LittleFS Tail-Latency for Burst Writes: Commit + Prealloc
When you first validate a bursty image pipeline on LittleFS, it often looks great: average write times are low, and short tests feel “done.” Then you run a 6–12 hour soak, the flash creeps toward full, and suddenly P95/P99 write latency starts spiking. Frames arrive in bursts, your producer thread blocks longer than expected, and the rest of the system starts paying the price—sensor scheduling jitter, CAN/USB backpressure, dropped frames, and even watchdog risk.
This post is a practical firmware playbook for reducing that long-tail latency without replacing your storage pipeline. The key is to stop treating “write time” as one number and instead make the system explain itself: how much time is spent pushing bytes versus updating metadata, and when garbage collection or compaction quietly steals your latency budget as the device ages and free space shrinks.
From there, we apply two small patterns that change stability dramatically. A commit marker makes each image set “publishable” only when it’s fully persisted (and remains safe under power loss), and best-effort preallocation reduces allocation churn so burst writes don’t repeatedly trigger worst-case GC behavior. The result is a storage path that stays predictably fast—even when the flash is hot, fragmented, and nearly full.
The Problem
LittleFS is designed for embedded flash realities (wear leveling, power-loss resilience, log-structured behavior). That design can create a common tail-latency failure mode for burst workloads:
- Bursty producers create many short-lived files (or frequently new extents).

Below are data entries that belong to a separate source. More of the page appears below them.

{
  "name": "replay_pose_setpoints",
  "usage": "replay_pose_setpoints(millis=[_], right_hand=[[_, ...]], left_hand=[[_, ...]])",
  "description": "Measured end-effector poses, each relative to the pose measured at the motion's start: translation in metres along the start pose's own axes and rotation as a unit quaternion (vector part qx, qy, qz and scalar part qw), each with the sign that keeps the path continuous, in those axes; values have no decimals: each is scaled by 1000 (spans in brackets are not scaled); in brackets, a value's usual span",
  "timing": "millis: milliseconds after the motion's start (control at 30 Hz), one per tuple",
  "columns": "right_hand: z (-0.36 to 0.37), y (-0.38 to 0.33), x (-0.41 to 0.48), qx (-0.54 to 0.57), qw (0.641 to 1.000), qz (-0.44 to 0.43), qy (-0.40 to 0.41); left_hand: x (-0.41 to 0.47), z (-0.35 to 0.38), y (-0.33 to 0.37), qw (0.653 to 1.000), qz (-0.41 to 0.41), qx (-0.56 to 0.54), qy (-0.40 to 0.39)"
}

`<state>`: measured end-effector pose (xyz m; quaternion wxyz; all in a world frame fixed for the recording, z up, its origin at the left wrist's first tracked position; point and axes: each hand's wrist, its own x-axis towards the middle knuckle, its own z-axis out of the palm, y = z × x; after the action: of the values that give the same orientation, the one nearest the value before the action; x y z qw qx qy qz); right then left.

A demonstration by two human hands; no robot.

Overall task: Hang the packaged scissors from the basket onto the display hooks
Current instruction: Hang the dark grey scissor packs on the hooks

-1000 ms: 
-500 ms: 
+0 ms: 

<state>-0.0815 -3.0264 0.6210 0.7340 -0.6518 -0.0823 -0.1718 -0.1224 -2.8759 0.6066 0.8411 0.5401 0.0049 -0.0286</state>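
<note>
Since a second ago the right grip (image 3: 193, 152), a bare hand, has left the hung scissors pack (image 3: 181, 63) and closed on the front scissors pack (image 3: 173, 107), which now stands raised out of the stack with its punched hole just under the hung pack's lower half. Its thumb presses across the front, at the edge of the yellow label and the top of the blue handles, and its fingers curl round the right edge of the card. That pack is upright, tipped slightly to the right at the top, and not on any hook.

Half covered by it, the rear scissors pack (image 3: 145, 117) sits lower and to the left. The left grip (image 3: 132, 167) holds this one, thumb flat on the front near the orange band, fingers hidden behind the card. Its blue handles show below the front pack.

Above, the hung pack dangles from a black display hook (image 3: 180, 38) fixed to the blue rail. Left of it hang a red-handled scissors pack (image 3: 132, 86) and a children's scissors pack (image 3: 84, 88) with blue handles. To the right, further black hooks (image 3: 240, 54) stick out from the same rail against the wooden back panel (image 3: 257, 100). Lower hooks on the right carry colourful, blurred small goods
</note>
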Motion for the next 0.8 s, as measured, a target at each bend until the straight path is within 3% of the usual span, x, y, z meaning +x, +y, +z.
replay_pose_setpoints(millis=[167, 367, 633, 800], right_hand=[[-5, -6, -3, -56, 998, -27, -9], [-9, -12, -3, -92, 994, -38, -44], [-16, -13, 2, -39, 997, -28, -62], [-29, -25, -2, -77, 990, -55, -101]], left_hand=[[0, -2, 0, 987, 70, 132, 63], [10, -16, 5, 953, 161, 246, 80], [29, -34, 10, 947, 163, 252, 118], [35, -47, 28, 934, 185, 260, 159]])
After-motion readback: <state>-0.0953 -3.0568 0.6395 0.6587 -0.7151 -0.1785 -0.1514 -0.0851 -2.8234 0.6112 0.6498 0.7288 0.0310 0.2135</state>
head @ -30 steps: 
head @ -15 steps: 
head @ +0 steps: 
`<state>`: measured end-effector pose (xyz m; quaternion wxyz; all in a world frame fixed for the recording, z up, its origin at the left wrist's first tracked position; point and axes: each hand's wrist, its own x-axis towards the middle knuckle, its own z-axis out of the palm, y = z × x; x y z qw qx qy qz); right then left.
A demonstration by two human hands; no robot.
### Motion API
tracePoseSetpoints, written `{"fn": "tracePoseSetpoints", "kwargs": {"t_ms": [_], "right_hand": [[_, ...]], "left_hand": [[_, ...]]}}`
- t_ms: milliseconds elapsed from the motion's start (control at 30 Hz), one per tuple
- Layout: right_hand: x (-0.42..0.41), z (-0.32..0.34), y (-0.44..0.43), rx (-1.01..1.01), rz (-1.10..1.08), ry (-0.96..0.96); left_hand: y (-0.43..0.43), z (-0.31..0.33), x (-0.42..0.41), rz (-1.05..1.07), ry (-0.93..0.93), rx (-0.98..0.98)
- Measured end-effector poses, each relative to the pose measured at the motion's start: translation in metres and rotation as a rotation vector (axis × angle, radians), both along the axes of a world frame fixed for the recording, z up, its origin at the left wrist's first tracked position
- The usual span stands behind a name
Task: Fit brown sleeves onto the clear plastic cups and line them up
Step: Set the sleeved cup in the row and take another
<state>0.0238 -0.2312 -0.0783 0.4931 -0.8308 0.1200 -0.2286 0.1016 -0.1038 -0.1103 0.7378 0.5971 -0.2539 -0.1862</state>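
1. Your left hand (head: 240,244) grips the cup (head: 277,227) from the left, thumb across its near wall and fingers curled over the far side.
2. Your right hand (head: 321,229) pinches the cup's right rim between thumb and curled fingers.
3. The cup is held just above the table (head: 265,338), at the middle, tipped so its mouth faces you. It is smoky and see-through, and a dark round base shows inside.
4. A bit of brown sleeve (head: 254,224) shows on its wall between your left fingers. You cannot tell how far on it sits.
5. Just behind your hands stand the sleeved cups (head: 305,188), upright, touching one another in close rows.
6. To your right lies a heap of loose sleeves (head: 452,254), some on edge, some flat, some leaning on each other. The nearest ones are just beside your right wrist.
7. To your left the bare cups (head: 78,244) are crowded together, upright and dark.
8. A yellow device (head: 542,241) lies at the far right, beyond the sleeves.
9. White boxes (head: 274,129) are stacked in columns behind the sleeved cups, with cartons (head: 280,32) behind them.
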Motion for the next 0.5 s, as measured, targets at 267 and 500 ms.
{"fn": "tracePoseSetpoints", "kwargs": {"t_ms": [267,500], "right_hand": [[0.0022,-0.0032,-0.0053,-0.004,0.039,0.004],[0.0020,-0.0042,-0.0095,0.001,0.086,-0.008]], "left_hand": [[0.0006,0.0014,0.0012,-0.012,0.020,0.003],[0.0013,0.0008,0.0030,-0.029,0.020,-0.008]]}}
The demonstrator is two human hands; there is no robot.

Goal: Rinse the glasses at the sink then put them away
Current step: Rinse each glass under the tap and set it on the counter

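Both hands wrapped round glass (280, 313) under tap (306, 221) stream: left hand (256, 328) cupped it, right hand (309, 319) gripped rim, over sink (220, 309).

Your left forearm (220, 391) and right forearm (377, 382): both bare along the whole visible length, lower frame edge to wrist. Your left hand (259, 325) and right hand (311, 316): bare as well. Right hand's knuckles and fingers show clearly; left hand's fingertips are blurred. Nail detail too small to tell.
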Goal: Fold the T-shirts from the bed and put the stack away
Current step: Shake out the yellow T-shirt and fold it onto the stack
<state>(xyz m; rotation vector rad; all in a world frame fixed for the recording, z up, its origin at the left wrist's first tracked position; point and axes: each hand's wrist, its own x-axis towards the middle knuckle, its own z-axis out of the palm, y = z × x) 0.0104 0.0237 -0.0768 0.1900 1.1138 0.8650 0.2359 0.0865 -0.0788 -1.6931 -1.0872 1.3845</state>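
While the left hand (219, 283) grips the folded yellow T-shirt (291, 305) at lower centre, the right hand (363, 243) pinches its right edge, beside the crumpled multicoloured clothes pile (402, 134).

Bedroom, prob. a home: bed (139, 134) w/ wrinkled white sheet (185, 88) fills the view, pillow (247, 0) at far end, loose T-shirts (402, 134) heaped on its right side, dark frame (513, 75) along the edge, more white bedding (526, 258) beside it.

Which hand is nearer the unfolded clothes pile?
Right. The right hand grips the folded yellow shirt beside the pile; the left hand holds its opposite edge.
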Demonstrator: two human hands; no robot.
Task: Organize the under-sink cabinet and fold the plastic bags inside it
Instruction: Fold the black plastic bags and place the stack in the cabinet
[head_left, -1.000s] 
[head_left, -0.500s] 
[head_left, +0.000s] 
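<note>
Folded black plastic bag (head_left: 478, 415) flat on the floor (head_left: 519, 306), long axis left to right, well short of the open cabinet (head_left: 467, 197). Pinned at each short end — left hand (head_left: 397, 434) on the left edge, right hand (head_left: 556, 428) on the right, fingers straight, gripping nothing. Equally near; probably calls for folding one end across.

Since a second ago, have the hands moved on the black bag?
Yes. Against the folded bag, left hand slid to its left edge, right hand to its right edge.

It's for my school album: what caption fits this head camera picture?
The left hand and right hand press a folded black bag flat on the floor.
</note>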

- As the filesystem fills, allocation becomes harder, and internal cleaning/compaction becomes more frequent.
- Metadata operations (directory updates, rename, close, sync) can suddenly take much longer than the data write itself.
- The result: average throughput looks fine, but the tail is unpredictable.
In image pipelines (camera + thermal frames + metadata sidecars), the important performance truth is: Your system doesn’t fail on averages. It fails when the worst 1–5% of writes stall the whole pipeline.
Approach
We’ll take an incremental approach that is safe, measurable, and compatible with existing pipelines:
Measure what matters (and separate it)
Track timing for:
- Data write time (payload bytes)
- Metadata time (open/close, directory operations, rename)
- Sync time (if you explicitly
fsync/sync) - GC/compaction signal (inferred from long metadata time, or from block-device counters)
Commit marker pattern for “set correctness”
Write image sets in a way that downstream readers never see partial sets—especially after power loss:
- Rename-based commit (
.tmp→ final) or - Footer-based commit (write a verified footer last)
Best-effort preallocation to reduce churn
Avoid repeated allocation under pressure:
- Keep a small file pool (reused slots)
- Or reserve a write budget (space discipline)
- Or use “pre-created empty containers” that you fill and commit
None of this requires changing LittleFS internals. It’s firmware-level engineering around tail behavior.
Process
Step 1: Add instrumentation that isolates tail spikes
If you only time the whole “write set” call, you’ll miss the real source of stalls. Instead, segment your write path into phases that map to filesystem work.
What to measure
For each image set:
t_open_ust_write_us(sum of payload writes)t_close_ust_commit_us(rename or footer finalization)t_total_us
Also record:
fs_used_pct(estimated)set_size_bytes- “mode” (empty FS vs partially full vs near full)
Two metrics that keep you honest
- P99 set commit latency (ms)
- Sustained sets/min after 6 hours (sets/min)
That’s enough to validate stability without turning your post into a dashboard.
Implementation sketch (minimal overhead)
typedef struct {
uint32_t open_us, write_us, close_us, commit_us, total_us;
uint32_t bytes;
uint16_t fs_used_pct;
} write_trace_t;
static inline uint32_t now_us(void);
#define TRACE_START(var) uint32_t var##_t0 = now_us()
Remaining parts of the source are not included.